─── Provided material ───
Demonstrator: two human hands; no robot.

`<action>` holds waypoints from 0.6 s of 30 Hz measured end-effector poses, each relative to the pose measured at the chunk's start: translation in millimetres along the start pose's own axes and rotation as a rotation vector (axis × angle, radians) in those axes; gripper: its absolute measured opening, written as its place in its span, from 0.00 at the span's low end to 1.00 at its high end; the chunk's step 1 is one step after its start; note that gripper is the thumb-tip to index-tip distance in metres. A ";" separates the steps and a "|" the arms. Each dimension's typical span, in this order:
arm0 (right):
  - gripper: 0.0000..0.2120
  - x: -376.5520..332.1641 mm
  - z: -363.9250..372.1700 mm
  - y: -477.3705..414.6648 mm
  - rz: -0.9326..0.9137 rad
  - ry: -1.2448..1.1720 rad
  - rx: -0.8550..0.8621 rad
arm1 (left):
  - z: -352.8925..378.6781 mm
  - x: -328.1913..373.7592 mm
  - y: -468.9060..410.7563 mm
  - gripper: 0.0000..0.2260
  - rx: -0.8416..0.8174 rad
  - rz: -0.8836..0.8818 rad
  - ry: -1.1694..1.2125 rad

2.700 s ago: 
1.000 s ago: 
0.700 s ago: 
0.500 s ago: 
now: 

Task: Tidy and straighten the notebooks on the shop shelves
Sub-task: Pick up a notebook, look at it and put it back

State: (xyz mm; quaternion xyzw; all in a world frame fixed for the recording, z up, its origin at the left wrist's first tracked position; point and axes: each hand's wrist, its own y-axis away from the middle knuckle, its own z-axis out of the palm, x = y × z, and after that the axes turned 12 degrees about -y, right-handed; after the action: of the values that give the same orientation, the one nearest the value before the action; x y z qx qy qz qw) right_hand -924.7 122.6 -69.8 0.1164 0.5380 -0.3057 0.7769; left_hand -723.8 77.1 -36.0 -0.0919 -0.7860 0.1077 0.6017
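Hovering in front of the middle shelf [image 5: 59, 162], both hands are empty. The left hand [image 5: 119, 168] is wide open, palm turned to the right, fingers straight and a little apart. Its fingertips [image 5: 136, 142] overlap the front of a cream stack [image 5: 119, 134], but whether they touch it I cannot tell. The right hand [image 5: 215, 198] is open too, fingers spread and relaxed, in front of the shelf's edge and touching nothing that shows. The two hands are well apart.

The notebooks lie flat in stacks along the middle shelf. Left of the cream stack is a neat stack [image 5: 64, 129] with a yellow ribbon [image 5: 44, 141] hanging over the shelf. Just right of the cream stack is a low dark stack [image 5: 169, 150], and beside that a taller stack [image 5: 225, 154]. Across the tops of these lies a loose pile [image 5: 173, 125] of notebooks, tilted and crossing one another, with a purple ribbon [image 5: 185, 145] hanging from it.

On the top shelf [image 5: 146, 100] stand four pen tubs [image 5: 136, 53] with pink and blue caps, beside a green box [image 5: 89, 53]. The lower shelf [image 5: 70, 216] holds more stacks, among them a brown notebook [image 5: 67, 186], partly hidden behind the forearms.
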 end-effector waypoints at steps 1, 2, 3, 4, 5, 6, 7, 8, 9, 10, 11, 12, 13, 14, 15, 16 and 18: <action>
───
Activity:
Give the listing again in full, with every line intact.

Result of the task:
Demonstrator: two human hands; no robot.

`<action>` holds waypoints from 0.6 s of 30 Hz measured end-effector poses, each relative to the pose measured at the chunk's start: translation in millimetres along the start pose's own axes and rotation as a rotation vector (axis × angle, radians) in those axes; gripper: its absolute measured opening, written as its place in its span, from 0.00 at the span's low end to 1.00 at its high end; the chunk's step 1 is one step after its start; note that gripper is the thumb-tip to index-tip distance in metres. A ";" separates the steps and a "|" the arms. Each dimension's typical span, in this order:
arm0 (right):
  - gripper: 0.0000..0.2120
  - x: -376.5520..332.1641 mm
  - z: -363.9250..372.1700 mm
  - y: -477.3705..414.6648 mm
  - rz: -0.9326..0.9137 rad
  - ry: -1.2448..1.1720 rad
  - rx: -0.8550..0.8621 rad
arm1 (left):
  - z: -352.8925..378.6781 mm
  - x: -328.1913..373.7592 mm
  - y: -468.9060..410.7563 mm
  - gripper: 0.0000..0.2260
  - rx: -0.8416..0.8174 rad
  - rz: -0.8836..0.8818 rad
  - ry: -1.1694..1.2125 rad

2.700 s ago: 
1.000 s ago: 
0.700 s ago: 
0.500 s ago: 
now: 

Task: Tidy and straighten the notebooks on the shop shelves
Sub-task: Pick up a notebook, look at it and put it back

State: (xyz mm; quaternion xyzw; all in a world frame fixed for the recording, z up, its origin at the left wrist's first tracked position; point and axes: each hand's wrist, its own y-axis away from the middle knuckle, its own z-axis out of the palm, x = y × z, and after that the axes turned 12 degrees about -y, right-handed; after the action: of the values that give the same orientation, the one nearest the value before the action; x y z qx qy qz qw) right_hand -924.7 122.6 -69.8 0.1164 0.5380 -0.3057 0.7769; left_hand -723.8 77.1 -36.0 -0.0919 -0.7860 0.1077 0.6017
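Hovering in front of the middle shelf [image 5: 59, 162], both hands are empty. The left hand [image 5: 119, 168] is wide open, palm turned to the right, fingers straight and a little apart. Its fingertips [image 5: 136, 142] overlap the front of a cream stack [image 5: 119, 134], but whether they touch it I cannot tell. The right hand [image 5: 215, 198] is open too, fingers spread and relaxed, in front of the shelf's edge and touching nothing that shows. The two hands are well apart.

The notebooks lie flat in stacks along the middle shelf. Left of the cream stack is a neat stack [image 5: 64, 129] with a yellow ribbon [image 5: 44, 141] hanging over the shelf. Just right of the cream stack is a low dark stack [image 5: 169, 150], and beside that a taller stack [image 5: 225, 154]. Across the tops of these lies a loose pile [image 5: 173, 125] of notebooks, tilted and crossing one another, with a purple ribbon [image 5: 185, 145] hanging from it.

On the top shelf [image 5: 146, 100] stand four pen tubs [image 5: 136, 53] with pink and blue caps, beside a green box [image 5: 89, 53]. The lower shelf [image 5: 70, 216] holds more stacks, among them a brown notebook [image 5: 67, 186], partly hidden behind the forearms.
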 end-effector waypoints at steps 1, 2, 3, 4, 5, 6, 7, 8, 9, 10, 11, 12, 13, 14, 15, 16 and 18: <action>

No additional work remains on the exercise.